# [EXERCISE]
The entries below contain a line with "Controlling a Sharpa" and a line with "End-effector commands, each". Quote exactly those two lines and all lines between them.

Records from a dataset:

Segment Open

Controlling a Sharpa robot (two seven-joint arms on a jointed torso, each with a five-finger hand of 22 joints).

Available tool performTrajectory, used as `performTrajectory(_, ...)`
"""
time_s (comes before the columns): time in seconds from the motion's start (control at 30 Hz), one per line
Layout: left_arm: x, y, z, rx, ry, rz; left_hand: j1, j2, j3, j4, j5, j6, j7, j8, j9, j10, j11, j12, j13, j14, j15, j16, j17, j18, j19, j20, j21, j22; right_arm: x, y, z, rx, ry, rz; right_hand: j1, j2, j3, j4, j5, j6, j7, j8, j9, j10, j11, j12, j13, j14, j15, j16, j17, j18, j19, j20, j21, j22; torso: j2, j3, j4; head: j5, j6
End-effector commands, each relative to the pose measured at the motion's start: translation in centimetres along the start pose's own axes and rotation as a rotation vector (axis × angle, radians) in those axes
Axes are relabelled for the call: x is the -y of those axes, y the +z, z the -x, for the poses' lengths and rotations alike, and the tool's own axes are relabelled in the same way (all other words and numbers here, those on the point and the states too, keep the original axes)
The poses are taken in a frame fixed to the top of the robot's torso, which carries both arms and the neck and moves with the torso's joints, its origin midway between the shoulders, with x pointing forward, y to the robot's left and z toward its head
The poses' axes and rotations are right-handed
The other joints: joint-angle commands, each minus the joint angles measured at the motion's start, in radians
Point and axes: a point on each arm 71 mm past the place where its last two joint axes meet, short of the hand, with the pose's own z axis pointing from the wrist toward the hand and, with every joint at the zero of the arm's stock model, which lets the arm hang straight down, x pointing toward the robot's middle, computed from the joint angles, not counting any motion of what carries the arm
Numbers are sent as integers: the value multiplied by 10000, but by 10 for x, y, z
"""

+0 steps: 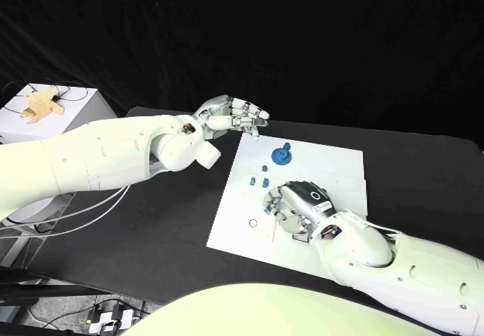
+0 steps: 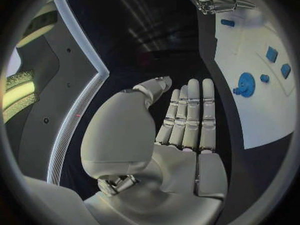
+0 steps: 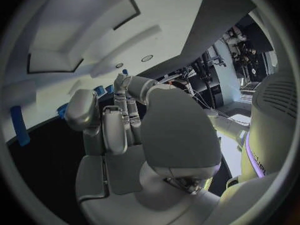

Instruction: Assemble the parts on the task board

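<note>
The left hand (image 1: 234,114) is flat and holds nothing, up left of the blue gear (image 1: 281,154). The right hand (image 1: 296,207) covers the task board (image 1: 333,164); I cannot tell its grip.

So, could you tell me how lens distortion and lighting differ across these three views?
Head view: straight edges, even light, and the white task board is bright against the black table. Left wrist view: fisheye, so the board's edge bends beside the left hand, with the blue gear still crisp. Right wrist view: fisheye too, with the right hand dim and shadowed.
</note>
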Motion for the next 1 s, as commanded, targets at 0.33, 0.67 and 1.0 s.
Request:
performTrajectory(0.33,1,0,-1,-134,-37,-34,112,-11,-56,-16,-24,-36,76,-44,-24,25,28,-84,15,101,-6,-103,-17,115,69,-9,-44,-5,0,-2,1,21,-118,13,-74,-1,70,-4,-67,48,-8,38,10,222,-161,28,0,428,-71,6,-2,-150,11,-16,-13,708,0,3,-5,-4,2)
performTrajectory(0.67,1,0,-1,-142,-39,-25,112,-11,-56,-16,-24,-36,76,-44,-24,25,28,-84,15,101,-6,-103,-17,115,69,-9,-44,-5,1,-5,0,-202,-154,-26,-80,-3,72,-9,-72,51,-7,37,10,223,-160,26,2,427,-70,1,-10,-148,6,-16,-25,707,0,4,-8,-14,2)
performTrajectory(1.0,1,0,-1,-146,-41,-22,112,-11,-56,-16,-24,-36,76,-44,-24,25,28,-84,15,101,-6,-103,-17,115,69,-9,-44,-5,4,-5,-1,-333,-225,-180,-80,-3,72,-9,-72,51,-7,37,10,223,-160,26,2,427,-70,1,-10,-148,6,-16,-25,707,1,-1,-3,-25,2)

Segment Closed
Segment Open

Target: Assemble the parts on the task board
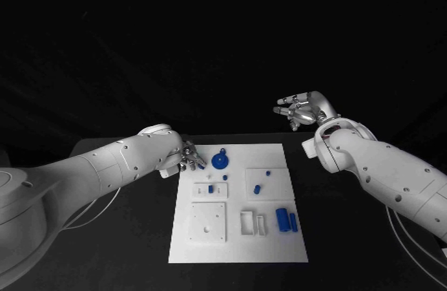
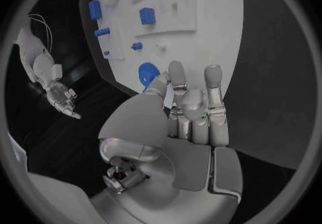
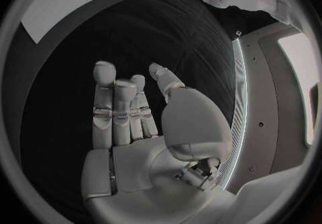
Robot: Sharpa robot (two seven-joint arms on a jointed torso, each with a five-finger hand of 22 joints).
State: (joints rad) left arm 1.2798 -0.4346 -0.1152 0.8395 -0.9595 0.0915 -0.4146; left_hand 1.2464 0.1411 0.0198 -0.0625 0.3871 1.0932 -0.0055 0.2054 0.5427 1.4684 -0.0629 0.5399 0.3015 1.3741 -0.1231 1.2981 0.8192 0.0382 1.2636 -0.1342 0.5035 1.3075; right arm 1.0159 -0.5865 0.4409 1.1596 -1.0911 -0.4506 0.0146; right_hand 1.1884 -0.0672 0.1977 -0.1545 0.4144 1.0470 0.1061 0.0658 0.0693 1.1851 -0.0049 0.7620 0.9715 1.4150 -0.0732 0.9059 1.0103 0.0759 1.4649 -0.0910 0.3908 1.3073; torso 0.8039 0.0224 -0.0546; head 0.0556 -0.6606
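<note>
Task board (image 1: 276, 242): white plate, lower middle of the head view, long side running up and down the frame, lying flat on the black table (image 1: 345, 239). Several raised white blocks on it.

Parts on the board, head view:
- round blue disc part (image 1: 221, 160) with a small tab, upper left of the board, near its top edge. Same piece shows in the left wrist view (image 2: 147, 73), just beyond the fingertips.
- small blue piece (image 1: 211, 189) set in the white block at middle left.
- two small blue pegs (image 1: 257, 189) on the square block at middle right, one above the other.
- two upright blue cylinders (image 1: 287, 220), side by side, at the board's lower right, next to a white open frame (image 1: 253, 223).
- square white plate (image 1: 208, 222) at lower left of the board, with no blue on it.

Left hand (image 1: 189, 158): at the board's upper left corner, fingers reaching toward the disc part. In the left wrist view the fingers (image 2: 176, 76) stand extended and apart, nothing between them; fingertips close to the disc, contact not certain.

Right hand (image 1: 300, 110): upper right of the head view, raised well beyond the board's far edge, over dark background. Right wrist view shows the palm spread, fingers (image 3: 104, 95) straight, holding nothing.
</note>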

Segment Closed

# [COMPLETED TASK]
Controlling a Sharpa robot (two seven-joint arms on a jointed torso, each with a five-finger hand of 22 joints).

Available tool performTrajectory, used as `performTrajectory(_, ...)`
"""
time_s (comes before the columns): time in seconds from the motion's start (control at 30 Hz), one per line
Layout: left_arm: x, y, z, rx, ry, rz; left_hand: j1, j2, j3, j4, j5, j6, j7, j8, j9, j10, j11, j12, j13, j14, j15, j16, j17, j18, j19, j20, j21, j22; right_arm: x, y, z, rx, ry, rz; right_hand: j1, j2, j3, j4, j5, j6, j7, j8, j9, j10, j11, j12, j13, j14, j15, j16, j17, j18, j19, j20, j21, j22; torso: j2, j3, j4; head: j5, j6
End-effector commands, each relative to the pose measured at the motion's start: translation in centimetres along the start pose's own axes and rotation as a rotation vector (axis × angle, radians) in those axes

That completes the response.